Bestellung eines Pflichtverteidigers, wenn Widerruf der Bewährung droht
OLG Brandenburg 1 Ss 65/04 (09.08.2004)
Das Amtsgericht verurteilte den Angeklagten, der in der Hauptverhandlung nicht von einem Strafverteidiger vertreten wurde, wegen Beleidigung zu einer Freiheitsstrafe von drei Monaten. Die Strafe wurde zur Bewährung ausgesetzt. Ein Jahr vor dieser Tat wurde der Angeklagte wegen gefährlicher Körperverletzung zu einer Freiheitsstrafe von neun Monaten auf Bewährung verurteilt. Die Revision des Angeklagten ist begründet, weil ihm kein Verteidiger beigeordnet wurde, obwohl ein Fall notwendiger Verteidigung vorlag.

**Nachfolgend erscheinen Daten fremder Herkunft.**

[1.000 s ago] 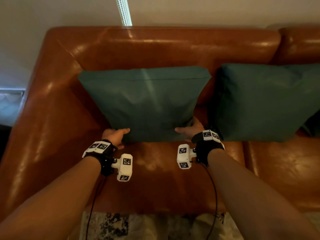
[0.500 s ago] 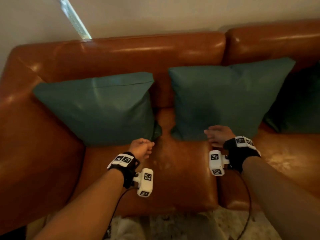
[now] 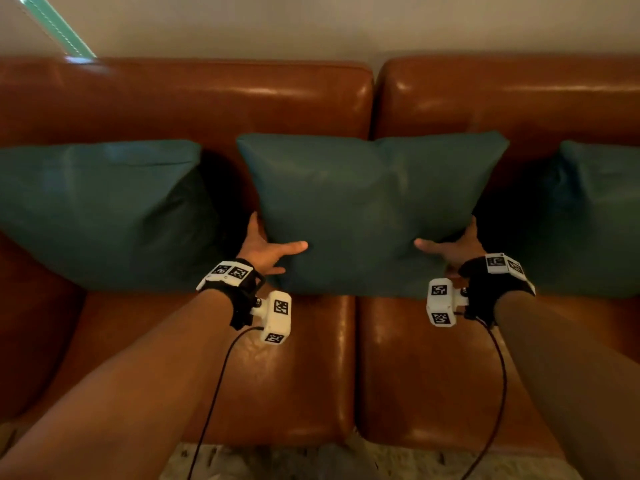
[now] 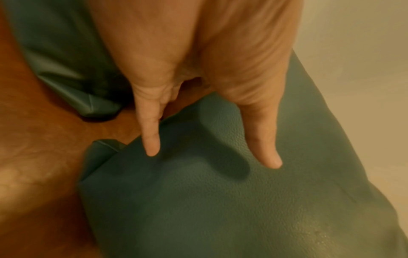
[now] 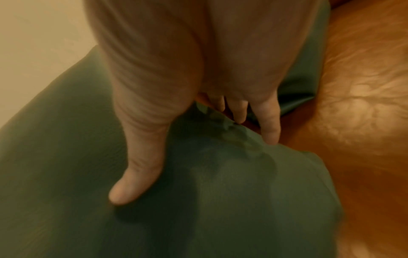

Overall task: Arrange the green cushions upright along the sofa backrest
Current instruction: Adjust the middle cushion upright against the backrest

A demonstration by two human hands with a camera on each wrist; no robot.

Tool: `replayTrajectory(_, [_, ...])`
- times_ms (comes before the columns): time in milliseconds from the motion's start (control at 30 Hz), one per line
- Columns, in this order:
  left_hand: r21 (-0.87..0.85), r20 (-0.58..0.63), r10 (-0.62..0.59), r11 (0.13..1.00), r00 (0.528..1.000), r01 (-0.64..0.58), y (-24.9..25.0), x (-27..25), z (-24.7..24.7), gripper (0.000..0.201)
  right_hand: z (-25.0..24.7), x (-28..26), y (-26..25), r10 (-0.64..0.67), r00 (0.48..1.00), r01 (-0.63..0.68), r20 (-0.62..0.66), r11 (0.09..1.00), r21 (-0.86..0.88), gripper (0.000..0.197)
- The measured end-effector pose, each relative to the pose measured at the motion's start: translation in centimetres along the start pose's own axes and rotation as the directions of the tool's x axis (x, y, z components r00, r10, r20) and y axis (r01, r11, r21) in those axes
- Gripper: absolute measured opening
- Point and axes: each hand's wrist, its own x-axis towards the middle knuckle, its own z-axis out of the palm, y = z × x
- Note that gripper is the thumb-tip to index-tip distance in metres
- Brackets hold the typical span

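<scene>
Three green cushions stand against the brown leather sofa backrest (image 3: 207, 98). My left hand (image 3: 273, 244) grips the lower left side of the middle cushion (image 3: 363, 202), thumb on the front and fingers behind the edge. My right hand (image 3: 450, 245) holds its lower right side the same way. The left wrist view shows my thumb (image 4: 264, 148) lying on the middle cushion's (image 4: 220, 200) front. In the right wrist view my thumb (image 5: 137, 174) presses the middle cushion (image 5: 198, 209) and my fingers (image 5: 269, 127) reach behind its edge. The left cushion (image 3: 104, 216) and right cushion (image 3: 595, 216) stand untouched.
The sofa seat (image 3: 294, 375) spreads below the cushions, with a seam between two seat pads under the middle cushion. A pale patterned rug (image 3: 311, 462) shows at the bottom edge. A wall rises behind the backrest. Cables hang from both wrist cameras.
Both hands let go of the left cushion, moved right along the seat, and now grip the middle cushion's lower sides. The head view has swung to the right.
</scene>
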Motion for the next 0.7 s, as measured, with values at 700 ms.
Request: replayTrajectory(700, [-0.074,-0.037,0.160,0.984,0.986,-0.163,-1.1,0.1,4.3,0.099,-0.6,-0.1,1.1,-0.016,1.000,0.022,-0.024,0.969,0.247,0.101])
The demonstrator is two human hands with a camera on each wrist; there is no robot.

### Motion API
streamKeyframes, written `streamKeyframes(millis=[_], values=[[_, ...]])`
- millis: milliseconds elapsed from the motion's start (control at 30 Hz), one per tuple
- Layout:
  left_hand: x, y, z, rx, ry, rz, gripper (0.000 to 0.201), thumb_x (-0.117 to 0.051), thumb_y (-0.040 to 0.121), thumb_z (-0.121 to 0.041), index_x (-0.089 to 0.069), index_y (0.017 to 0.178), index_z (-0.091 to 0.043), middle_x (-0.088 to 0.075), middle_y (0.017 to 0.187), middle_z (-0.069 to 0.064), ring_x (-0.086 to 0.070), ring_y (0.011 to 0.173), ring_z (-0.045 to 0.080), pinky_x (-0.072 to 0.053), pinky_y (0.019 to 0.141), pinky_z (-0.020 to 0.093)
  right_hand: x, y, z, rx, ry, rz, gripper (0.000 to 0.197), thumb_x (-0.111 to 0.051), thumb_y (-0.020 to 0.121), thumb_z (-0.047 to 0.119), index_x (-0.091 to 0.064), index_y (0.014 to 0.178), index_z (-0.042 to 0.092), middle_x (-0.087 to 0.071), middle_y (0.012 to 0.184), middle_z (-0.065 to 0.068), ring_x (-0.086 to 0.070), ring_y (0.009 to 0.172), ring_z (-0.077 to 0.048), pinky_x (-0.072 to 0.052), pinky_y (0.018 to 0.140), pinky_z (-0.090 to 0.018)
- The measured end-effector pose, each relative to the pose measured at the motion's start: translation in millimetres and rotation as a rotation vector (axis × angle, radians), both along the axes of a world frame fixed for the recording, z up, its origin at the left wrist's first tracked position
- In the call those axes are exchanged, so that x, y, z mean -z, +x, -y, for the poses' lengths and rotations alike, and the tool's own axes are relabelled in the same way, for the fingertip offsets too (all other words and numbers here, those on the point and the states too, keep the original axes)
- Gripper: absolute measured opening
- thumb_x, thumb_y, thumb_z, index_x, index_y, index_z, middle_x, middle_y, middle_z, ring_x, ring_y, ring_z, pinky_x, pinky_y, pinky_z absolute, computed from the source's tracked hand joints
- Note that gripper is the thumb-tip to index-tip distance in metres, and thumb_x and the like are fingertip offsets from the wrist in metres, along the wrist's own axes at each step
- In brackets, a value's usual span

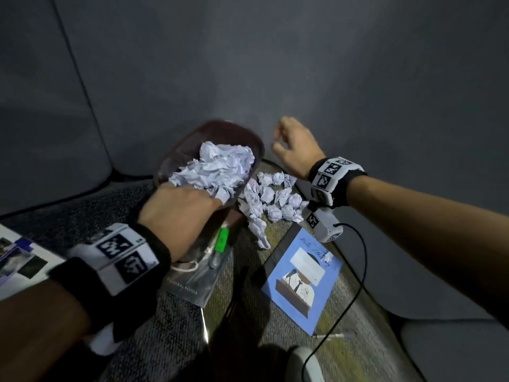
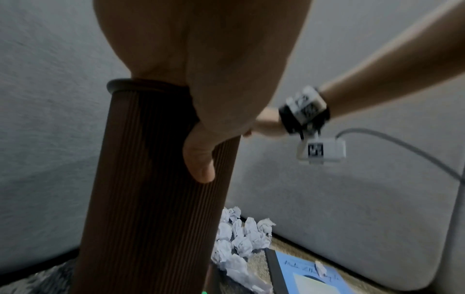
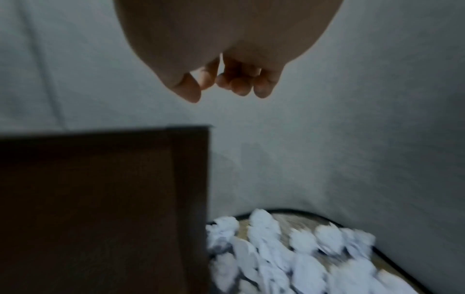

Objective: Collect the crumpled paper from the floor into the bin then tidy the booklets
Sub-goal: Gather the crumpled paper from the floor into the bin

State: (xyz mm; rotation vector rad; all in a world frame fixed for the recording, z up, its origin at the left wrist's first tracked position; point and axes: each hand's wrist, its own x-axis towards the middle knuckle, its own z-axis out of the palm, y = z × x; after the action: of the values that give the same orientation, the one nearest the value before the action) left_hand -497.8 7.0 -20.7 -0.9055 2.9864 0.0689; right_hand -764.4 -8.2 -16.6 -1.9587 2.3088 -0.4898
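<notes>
Crumpled paper (image 1: 217, 169) fills the brown ribbed bin (image 1: 179, 158), and more balls (image 1: 271, 198) lie on the rug (image 1: 338, 351) just beside the bin, in the corner by the grey sofa (image 1: 303, 64). Nearby, a blue booklet (image 1: 300, 282) bears handwriting too blurred to read; a grey one (image 1: 192, 282) shows faint, illegible print. The left hand (image 1: 176, 208) grips the bin's rim, thumb down its outer wall. The right hand (image 1: 296, 146) hovers above the floor pile, fingers loosely curled, holding nothing.

Dim light; grey upholstered sofa (image 1: 248, 64) fills my view, above a woven rug (image 1: 338, 351) on the floor.
</notes>
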Motion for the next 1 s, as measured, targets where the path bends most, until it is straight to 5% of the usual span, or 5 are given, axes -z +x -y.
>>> streamKeyframes(millis=[167,367,667,867,1000], values=[[-5.2,1.1,3.7,-0.02,-0.112,0.109,0.027,-0.043,0.085,-0.027,-0.055,0.109,-0.034,-0.061,0.103,-0.01,-0.057,0.101,0.015,-0.027,0.071,0.032,112.6,-48.6,-35.2,0.234,0.506,0.001,0.035,-0.064,0.087,0.029,-0.049,0.112,0.01,-0.052,0.115,-0.015,-0.054,0.099,-0.029,-0.038,0.078,-0.03],[-8.6,-0.1,10.0,-0.088,-0.068,0.245,0.041,-0.031,0.082,-0.026,-0.045,0.12,-0.035,-0.054,0.116,-0.013,-0.049,0.115,0.013,-0.031,0.085,0.03,200.6,-9.3,-54.7,-0.081,0.794,-0.077,0.115,-0.079,0.06,0.059,-0.009,0.148,0.032,-0.022,0.145,-0.015,-0.057,0.108,-0.042,-0.051,0.086,-0.048],[-16.0,-4.9,7.5,-0.109,-0.03,0.28,0.063,-0.013,0.068,-0.024,-0.045,0.122,-0.032,-0.054,0.119,-0.012,-0.049,0.115,0.013,-0.032,0.085,0.031,202.9,-3.4,-46.5,-0.06,0.776,0.005,0.031,-0.043,0.097,0.007,-0.043,0.126,0.0,-0.044,0.125,-0.022,-0.053,0.11,-0.039,-0.038,0.08,-0.037],[-17.2,-13.3,4.7,-0.101,-0.042,0.302,0.057,-0.015,0.071,-0.024,-0.046,0.118,-0.035,-0.055,0.115,-0.013,-0.051,0.113,0.012,-0.031,0.082,0.031,188.4,-44.7,-55.6,0.176,0.429,0.132,0.015,-0.046,0.088,0.01,-0.051,0.102,0.007,-0.056,0.106,-0.016,-0.057,0.094,-0.034,-0.046,0.079,-0.038],[-13.7,-20.6,-1.2,-0.142,-0.06,0.135,0.046,-0.018,0.072,-0.026,-0.057,0.097,-0.027,-0.063,0.094,-0.005,-0.06,0.092,0.021,-0.034,0.073,0.034,180.8,-88.5,-52.4,0.373,0.274,-0.026,0.036,-0.044,0.084,0.007,-0.04,0.118,0.014,-0.049,0.115,-0.014,-0.058,0.086,-0.037,-0.052,0.076,-0.049]])
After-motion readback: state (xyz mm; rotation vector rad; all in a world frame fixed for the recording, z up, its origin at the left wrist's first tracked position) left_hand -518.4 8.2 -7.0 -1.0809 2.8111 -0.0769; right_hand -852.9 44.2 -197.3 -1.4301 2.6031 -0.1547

Da kein Verteidiger in der Hauptverhandlung anwesend war, wurde diese in Abwesenheit einer Person durchgeführt, deren Anwesenheit das Gesetz vorschreibt. Die Notwendigkeit der Mitwirkung eines Verteidigers ergibt sich aus § 140 Abs. 2 StPO. Ab einer zu erwartenden Freiheitsstrafe von einem Jahr ist die Mitwirkung zumindest dann erforderlich, wenn die Gefahr besteht, dass die Strafe nicht zur Bewährung ausgesetzt wird. Darauf kommt es hier aber nicht an, weil der Widerruf der Bewährung aus dem ersten Urteil drohte. Allein schon aus diesem Grund lag der Fall einer notwendigen Verteidigung vor.